After several tries of making my own sourdough starter, I FINALLY made it! Yay! My first attempt was using the River Cottage Bread book formula. That didn't work. I tried it a second time too and wasted another bag of flour. My third attempt was Reinhardt's formula in his whole grain bread book using rye and that didn't work. I tried again a fourth time with his instructions more carefully and using whole wheat this time. It worked! Yay! :)

I proceeded to choose a recipe from his whole grain book that use sourdough starter. I noticed that in all his recipes that use a sourdough starter, the final dough calls for a little bit of instant yeast. :-( Now that's disappointing.

Has any one tried making any of the Rienhardt whole grain recipes ignoring his call for 7g of instant yeast in the final dough?

Also, what whole grain bread formula using sourdough starter do you recommend? 

dabrownman's picture
dabrownman

be made with SD only.  Just make sure it represents 10-20% of the total flour and water weight of the final dough and be prepared to be patient.  But, you will be rewarded with a fine loaf of bread.

thihal123's picture
thihal123

Ah, okay! That's a good tip to know. So 10 - 20% of the total flour + water weight needs to be the starter. That's helpful! :)

Nickisafoodie's picture
Nickisafoodie

how to maintain and use the starter (see search box in upper right).  Without meaning to sound not nice, the recipes are not the problem, it more likely is your technique.  Make sure you are maintaining your starter correctly, start with 100% hydration by weight, not volume (i.e. 50 grams of flour and 50 grams of water).  And feed at least 3 times, discarding half each time to ensure vitality. There are hundreds of posts on this subject, thus the suggestion for the search box.  Also there is guidance in other parts of the site.  you will get there and it will be worth it!

thihal123's picture
thihal123

Hmm...I think you're referring to the wrong post, because I don't have any problems with my starter :-)

phaz's picture
phaz

what was disappointing about the recipes or bread, or both?

thihal123's picture
thihal123

The recipe for the various sourdough breads were "disappointing" in that all of Reinhardt's levain-type recipes call for using instant yeast in the final dough. This is from his whole-grain bread book. I'm not talking about making the mother starter -- that one is fine. I'm talking about his various recipes that uses sourdough starter.

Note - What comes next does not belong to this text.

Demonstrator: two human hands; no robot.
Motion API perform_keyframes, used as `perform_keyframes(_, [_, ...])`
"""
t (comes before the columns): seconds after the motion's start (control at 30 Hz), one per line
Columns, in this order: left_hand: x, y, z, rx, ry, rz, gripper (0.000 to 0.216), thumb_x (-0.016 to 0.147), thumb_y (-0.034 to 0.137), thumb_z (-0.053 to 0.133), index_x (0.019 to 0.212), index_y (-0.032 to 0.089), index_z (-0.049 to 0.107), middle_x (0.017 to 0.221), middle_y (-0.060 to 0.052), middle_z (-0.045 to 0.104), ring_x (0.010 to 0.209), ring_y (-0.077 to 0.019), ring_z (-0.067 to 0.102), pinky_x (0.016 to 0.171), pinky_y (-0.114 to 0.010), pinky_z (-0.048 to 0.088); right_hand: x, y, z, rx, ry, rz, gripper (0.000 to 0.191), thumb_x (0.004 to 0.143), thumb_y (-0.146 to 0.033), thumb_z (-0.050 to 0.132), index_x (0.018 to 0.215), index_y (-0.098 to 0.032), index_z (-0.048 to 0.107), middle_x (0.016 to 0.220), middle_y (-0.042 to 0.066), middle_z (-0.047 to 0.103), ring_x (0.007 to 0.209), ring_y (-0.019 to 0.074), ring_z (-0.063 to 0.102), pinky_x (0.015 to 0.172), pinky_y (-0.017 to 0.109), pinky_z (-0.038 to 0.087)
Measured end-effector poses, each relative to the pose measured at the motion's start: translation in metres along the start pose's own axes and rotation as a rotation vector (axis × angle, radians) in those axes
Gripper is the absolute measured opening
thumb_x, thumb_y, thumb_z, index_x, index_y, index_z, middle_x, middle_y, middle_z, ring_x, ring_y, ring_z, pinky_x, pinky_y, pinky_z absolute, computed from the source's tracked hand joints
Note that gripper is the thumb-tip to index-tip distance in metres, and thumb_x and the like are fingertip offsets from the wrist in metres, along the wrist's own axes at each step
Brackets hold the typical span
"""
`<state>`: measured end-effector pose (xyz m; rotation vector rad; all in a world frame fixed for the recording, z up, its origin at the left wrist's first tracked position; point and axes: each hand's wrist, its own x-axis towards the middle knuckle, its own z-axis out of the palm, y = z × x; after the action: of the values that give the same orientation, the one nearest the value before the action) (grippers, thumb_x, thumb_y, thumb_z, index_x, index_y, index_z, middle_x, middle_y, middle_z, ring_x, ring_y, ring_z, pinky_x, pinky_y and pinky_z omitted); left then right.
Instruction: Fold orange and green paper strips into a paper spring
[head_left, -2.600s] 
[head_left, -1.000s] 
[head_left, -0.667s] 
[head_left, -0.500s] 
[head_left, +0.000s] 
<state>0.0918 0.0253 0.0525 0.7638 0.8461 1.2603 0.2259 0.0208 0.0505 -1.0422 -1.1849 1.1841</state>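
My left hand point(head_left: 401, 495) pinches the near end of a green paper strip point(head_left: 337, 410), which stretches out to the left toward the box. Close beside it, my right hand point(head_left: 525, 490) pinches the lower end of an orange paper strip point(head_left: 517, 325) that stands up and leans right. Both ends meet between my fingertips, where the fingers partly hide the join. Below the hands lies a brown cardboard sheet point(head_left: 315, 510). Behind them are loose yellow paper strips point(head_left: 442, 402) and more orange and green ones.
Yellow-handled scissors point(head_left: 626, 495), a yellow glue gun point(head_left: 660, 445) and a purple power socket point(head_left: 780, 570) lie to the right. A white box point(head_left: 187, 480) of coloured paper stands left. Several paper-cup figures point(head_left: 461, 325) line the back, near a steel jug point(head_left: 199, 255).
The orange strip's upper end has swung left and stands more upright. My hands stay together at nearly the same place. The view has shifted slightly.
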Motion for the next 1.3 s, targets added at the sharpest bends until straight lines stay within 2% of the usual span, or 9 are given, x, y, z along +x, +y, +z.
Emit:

All his levain-type recipes, as far as I can tell, calls for using instant yeast in the final dough process. If you haven't seen his book on whole-grain, what I've just said might sound confusing. Let me try to explain. Reinhardt's formula for making whole-grain bread is typically the following:

1. Create a soaker

2. Create a biga/starter (this is where you put a piece of your original mother starter into this mixture).

3. Then a day or two later, make a final dough (that's what he calls it), by combining #1 with #2 plus a few other ingredients. It's in step 3 where he often (always?) calls for using about 7g of instant yeast per loaf.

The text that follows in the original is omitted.